Q5: Berapa proyeksi harga realistis SubQuery Network (SQT) hingga 2030?
Proyeksi harga SQT sangat bergantung pasar dan eksekusi proyek. Untuk 2025: $0,000359128 - $0,0008762. Proyeksi menengah 2026: $0,00019663 - $0,00051198; 2027: $0,000353192 - $0,0005165433. Jangka panjang 2030 skenario dasar: $0,000527990114754 - $0,000732146292459 (pertumbuhan 5%/tahun), optimis: $0,000703986819672 - $0,000847318536157, transformatif: di atas $0,0008762. Semua prediksi bergantung pada perkembangan Web3 dan adopsi pengindeksan data blockchain—harga aktual sangat bisa berbeda akibat volatilitas, persaingan, dan regulasi.
Q6: Bagaimana perbandingan SubQuery Network dengan solusi pengindeksan data blockchain lain?
SubQuery Network berbeda karena cakupan multi-chain (160+ jaringan) dan API terdesentralisasi, berbeda dengan pemain single-chain. Namun, investor harus menilai posisi SubQuery di tengah kompetitor mapan maupun pendatang baru. Faktor kunci: arsitektur teknis, tingkat desentralisasi, adopsi developer, ekosistem kemitraan, dan model harga. Nilai fundamental proyek sangat bergantung pada keunggulan kompetitif yang bertahan. Data pasar saat ini (volume kecil, bursa terbatas, kapitalisasi pasar rendah) menandakan perlunya penilaian apakah keunggulan teknis berujung pada adopsi ekosistem dan posisi yang kuat.

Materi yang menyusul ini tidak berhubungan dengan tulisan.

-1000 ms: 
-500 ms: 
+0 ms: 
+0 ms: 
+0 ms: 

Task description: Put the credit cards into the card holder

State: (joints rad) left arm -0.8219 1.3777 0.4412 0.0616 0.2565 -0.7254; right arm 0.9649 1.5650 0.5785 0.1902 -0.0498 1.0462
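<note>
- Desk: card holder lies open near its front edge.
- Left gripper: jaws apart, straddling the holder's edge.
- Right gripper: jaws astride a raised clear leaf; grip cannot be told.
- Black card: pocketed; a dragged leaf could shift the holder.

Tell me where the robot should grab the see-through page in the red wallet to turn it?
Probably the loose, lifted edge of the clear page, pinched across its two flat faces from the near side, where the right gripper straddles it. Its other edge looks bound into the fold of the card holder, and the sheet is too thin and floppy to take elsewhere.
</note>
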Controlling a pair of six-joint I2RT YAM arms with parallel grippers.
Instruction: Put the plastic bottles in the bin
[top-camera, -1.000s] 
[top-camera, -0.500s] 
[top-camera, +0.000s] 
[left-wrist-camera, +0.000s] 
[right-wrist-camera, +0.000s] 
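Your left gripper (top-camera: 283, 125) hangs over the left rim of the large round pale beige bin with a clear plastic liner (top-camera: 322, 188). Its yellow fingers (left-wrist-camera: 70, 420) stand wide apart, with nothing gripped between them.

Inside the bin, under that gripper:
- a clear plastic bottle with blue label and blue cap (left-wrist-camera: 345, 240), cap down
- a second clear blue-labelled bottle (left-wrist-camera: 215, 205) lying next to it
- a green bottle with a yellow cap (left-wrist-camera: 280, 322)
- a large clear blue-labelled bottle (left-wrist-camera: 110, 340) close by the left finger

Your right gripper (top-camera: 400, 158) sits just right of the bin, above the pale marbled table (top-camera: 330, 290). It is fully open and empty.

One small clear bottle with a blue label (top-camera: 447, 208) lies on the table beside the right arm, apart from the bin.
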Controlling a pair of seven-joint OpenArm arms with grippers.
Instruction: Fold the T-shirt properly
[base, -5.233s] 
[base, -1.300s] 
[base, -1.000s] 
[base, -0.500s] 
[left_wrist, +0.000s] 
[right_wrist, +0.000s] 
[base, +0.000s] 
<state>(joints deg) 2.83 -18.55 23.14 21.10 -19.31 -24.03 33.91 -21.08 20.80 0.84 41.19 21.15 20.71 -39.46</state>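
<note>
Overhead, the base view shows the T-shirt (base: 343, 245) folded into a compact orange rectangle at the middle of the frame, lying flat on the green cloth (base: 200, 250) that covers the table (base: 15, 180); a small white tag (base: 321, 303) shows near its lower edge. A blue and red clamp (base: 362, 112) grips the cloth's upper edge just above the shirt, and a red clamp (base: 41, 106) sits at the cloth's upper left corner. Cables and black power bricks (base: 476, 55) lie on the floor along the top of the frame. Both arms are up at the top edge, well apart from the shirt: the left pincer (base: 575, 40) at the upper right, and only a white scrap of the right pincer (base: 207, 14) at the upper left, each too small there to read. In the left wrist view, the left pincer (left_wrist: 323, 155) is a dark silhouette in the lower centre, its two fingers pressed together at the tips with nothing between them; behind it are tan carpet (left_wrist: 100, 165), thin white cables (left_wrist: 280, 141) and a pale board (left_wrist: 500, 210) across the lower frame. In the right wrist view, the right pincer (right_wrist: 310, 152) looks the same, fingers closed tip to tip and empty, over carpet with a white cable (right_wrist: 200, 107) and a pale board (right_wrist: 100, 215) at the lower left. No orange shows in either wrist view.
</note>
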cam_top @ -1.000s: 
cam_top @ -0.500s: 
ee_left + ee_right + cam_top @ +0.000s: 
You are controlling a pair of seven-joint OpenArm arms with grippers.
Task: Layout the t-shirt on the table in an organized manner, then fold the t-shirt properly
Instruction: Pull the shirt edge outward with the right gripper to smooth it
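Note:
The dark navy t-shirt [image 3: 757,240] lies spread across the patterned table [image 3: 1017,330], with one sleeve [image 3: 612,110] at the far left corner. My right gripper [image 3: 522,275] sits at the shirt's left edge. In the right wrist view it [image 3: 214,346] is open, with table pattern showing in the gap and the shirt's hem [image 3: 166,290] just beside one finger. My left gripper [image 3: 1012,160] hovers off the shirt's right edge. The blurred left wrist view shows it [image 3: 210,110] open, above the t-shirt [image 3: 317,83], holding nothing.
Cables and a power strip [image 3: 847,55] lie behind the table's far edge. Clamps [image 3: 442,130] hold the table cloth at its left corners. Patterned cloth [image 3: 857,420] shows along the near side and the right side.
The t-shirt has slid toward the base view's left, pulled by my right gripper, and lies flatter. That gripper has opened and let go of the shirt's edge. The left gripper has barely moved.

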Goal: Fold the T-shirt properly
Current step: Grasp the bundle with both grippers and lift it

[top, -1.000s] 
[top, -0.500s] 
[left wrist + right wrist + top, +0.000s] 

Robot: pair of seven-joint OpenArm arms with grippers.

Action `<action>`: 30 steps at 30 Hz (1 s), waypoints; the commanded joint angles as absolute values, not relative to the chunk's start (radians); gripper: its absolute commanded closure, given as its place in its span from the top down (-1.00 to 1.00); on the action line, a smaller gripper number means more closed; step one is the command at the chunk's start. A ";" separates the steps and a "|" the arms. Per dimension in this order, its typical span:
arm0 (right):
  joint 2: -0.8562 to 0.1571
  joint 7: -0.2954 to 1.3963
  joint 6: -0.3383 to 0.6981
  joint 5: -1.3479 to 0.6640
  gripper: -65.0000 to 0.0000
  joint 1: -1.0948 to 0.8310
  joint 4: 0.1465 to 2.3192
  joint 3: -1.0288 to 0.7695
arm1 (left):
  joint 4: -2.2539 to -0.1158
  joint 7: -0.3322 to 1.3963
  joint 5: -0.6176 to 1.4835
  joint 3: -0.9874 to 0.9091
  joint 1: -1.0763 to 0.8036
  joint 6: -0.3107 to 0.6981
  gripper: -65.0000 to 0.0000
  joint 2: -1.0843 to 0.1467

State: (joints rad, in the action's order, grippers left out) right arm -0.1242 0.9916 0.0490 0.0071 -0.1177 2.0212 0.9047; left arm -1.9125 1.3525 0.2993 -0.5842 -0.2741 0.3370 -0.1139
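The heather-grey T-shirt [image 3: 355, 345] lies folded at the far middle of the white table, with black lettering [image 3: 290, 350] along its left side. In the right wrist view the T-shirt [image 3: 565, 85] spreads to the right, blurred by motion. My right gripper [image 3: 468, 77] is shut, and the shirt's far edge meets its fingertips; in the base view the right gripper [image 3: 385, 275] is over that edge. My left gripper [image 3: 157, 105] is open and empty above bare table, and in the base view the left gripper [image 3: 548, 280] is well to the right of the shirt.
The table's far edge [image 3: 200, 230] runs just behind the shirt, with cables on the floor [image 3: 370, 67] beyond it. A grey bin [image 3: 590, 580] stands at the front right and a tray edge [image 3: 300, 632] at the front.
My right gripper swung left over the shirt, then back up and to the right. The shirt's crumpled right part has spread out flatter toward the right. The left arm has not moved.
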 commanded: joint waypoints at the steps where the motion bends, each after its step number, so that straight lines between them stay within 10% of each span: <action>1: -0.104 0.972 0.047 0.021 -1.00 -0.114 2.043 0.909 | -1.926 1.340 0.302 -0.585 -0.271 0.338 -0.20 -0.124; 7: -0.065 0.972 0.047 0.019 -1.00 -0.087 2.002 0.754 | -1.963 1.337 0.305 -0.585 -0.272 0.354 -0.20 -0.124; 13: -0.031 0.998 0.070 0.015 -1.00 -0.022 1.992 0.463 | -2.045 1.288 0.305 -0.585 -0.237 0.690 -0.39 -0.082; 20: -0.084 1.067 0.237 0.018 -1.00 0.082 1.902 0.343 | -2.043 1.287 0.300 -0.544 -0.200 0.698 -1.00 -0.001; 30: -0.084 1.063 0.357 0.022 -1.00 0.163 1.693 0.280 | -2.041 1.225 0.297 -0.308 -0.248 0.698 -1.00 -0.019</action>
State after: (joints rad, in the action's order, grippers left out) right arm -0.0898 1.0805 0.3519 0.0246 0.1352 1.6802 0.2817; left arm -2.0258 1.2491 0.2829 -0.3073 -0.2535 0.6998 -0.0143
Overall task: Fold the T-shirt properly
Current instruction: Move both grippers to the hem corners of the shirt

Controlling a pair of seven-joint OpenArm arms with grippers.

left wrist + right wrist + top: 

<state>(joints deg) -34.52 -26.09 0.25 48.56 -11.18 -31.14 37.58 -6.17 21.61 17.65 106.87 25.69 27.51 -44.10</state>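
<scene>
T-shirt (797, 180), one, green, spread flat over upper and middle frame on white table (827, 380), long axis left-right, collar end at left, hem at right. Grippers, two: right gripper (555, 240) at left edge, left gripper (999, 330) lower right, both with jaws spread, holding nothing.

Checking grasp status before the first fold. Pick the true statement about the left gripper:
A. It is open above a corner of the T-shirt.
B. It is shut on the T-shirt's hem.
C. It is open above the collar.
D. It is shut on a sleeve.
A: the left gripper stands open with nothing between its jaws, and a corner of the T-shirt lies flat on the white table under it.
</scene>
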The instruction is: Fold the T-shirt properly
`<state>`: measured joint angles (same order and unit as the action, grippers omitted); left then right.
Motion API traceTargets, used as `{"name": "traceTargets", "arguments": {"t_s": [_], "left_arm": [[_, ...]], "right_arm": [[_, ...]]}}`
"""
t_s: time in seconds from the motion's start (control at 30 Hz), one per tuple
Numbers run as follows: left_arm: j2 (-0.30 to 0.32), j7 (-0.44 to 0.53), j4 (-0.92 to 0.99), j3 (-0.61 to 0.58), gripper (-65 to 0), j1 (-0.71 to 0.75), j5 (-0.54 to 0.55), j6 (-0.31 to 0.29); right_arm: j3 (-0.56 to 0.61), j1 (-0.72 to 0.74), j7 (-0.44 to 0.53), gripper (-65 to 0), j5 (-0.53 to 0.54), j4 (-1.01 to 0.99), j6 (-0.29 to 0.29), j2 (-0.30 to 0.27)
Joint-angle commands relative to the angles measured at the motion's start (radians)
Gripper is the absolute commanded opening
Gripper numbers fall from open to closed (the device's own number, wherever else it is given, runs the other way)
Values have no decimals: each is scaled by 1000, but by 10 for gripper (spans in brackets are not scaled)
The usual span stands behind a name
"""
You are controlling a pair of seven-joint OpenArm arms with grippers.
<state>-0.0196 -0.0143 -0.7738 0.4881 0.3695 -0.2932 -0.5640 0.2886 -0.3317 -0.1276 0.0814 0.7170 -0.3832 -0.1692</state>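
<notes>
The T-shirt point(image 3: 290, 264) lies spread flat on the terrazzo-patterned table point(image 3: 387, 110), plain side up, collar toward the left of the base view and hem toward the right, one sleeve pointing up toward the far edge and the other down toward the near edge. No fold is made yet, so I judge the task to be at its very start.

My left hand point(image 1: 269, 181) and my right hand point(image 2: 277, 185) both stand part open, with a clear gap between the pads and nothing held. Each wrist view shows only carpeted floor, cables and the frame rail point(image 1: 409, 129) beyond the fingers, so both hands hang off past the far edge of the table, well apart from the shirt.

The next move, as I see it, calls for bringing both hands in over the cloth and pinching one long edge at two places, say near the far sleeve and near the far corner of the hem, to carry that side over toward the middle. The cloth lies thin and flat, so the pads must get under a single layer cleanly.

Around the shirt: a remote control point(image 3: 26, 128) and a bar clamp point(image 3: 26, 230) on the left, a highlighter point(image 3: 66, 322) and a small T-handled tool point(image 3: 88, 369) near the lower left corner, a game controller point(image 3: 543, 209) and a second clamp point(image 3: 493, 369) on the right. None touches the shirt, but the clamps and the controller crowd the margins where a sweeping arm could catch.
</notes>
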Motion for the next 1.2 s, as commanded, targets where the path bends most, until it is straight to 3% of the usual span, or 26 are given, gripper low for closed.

Q7: Strategi investasi apa yang tepat untuk SubQuery Network (SQT)?
Strategi investasi harus disesuaikan dengan profil risiko. Holding jangka panjang cocok untuk yang percaya pada potensi pertumbuhan infrastruktur Web3, namun perlu keyakinan tinggi karena penurunan harga tajam dan suplai token besar yang belum diedarkan. Portofolio konservatif batasi eksposur 1-3% kripto, agresif bisa 5-10% dengan risiko tinggi. Perdagangan aktif mengandalkan volatilitas, menuntut keahlian teknikal dan kesiapan menghadapi keterbatasan likuiditas. Dollar-cost averaging dapat jadi pilihan pemula untuk mitigasi risiko timing. Semua strategi memerlukan manajemen risiko disiplin: ukuran posisi, diversifikasi, stop-loss, serta rebalancing portofolio rutin.
Q8: Faktor apa yang dapat mendorong pemulihan harga SubQuery Network (SQT)?
Katalis positif: ekspansi jaringan di luar 160+ chain, peningkatan adopsi API terdesentralisasi oleh aplikasi DeFi/NFT, kemitraan strategis, serta eksekusi roadmap teknis yang sukses. Perkembangan infrastruktur Web3 dan adopsi blockchain mainstream dapat memperkuat permintaan indexer data. Daftar bursa baru akan menambah likuiditas dan basis investor. Penyelesaian unlock token dapat meredakan tekanan jual. Sebaliknya, kompetisi ketat, kerentanan teknis, hambatan regulasi, dan penurunan pasar kripto adalah risiko utama. Pantau pengumuman pengembangan, kemitraan, dan dinamika persaingan untuk menilai potensi pemulihan SQT.